• _Work required_
Word for word, restate the lines of the material below from its first line through the one containing "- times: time". Omit the rest.

━━━ Information provided ━━━

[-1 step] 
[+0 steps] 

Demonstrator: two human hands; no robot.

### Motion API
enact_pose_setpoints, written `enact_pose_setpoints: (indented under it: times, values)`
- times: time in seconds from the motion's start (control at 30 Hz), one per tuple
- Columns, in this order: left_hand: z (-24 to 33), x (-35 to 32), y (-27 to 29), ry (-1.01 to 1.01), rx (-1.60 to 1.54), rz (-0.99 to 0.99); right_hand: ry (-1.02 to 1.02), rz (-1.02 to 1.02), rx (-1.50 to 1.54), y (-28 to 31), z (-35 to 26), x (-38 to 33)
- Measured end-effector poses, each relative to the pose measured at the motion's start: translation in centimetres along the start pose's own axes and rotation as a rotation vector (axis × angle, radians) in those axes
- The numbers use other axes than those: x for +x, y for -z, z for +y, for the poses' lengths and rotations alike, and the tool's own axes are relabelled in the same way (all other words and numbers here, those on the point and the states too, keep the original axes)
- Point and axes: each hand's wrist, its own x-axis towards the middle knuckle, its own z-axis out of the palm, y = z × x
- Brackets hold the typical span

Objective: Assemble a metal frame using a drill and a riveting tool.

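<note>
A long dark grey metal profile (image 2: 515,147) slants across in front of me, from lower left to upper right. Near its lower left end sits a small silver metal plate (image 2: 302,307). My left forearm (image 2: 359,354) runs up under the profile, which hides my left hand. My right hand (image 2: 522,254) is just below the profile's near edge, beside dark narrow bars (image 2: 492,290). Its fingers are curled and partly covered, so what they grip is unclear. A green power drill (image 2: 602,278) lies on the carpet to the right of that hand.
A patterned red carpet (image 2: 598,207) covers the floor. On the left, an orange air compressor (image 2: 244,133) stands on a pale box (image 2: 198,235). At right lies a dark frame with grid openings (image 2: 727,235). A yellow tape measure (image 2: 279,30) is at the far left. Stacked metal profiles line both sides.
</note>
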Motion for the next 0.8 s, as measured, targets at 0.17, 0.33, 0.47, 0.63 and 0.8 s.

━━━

• _Result for this task_
[-1 step] 
[+0 steps] 

Demonstrator: two human hands; no robot.

### Motion API
enact_pose_setpoints, written `enact_pose_setpoints: (indented under it: times, values)`
- times: time in seconds from the motion's start (control at 30 Hz), one per tuple

No additional output will be generated.